Sections of the business media seem to be suffering selective xenophobia: raising angst about Chinese investment in Australia’s mining but no comment whatsoever about a big property buy-up by a German property fund.

Stockland has announced the sale of its Edmund Barton Building in Canberra to Munich-based Real I.S., which has acquired property worth over $1 billion in Australia in the past four years.

Real I.S. is paying $186 million for the heritage-listed, Harry Seidler-designed Edmund Barton building on Kings Avenue in the parliamentary triangle.

Completed in 1974, the building was originally called the Trade Group Offices and housed the Department of Trade. Later it was the location of the Department of Prime Minister and Cabinet and until recently the Department of Agriculture, Fisheries and Forestry.

After a fabulously exorbitant fit-out costing more than $110 million it will be the new headquarters of the Australian Federal Police and become known by ACT wags as “Keelty Towers”.

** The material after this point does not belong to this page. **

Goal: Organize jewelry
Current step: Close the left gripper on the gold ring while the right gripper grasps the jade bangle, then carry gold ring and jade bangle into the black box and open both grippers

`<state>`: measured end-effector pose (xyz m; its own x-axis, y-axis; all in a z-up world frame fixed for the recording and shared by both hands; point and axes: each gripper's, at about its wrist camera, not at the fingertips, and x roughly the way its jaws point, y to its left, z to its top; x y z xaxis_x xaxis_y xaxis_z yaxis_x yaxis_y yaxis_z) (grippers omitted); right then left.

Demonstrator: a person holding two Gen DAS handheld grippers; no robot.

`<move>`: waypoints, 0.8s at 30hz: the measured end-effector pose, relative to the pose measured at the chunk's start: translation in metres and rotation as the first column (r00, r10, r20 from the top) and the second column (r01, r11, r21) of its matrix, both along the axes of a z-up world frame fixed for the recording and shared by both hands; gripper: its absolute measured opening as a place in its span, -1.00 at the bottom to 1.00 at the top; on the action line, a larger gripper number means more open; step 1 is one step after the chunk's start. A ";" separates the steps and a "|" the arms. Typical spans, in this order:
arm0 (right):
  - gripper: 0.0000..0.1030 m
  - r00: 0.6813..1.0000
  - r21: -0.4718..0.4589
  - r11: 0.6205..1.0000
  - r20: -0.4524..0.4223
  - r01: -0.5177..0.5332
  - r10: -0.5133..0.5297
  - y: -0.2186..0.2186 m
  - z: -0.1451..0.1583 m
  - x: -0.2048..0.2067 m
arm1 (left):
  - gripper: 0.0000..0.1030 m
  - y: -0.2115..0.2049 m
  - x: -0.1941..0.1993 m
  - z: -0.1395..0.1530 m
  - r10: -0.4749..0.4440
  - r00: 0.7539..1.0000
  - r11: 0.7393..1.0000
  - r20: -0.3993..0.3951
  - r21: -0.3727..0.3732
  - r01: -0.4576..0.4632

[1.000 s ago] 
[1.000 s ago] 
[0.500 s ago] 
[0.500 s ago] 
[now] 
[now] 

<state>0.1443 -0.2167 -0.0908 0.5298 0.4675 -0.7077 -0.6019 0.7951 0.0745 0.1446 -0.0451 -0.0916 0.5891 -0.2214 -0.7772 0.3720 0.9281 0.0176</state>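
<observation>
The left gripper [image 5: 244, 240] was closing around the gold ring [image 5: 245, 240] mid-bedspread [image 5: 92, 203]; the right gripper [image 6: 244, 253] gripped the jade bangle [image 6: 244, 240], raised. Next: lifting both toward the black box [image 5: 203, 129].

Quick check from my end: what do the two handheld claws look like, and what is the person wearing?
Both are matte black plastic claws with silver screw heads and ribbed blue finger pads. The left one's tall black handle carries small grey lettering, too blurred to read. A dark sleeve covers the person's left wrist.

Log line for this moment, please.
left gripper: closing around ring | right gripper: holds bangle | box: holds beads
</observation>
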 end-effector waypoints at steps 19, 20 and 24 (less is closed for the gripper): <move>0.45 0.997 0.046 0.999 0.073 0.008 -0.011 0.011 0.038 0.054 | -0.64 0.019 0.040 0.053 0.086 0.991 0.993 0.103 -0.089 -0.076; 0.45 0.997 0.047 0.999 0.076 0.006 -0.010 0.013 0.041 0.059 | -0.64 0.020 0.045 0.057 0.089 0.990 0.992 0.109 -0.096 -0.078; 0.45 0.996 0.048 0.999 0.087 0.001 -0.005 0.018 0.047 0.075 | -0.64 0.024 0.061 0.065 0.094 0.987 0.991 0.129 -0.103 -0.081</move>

The AFP will consolidate six existing sites and locate 2000 staff at the new HQ.

Stockland, whose deputy chairman is former NSW Premier Nick Greiner, has now sold a total of $1.27 billion worth of retail, office and industrial assets since late 2007 with a further $95 million of sales exchanged, subject to settlement.

If there are undisclosed “national security” issues in selling mining assets to the Chinese, what about flogging the AFP HQ to the Germans?

Not many years ago the prospect of a German company owning the premises of the federal police would have caused apoplexy in the RSL and Liberal grandees would have been sending for the smelling salts.

How times change.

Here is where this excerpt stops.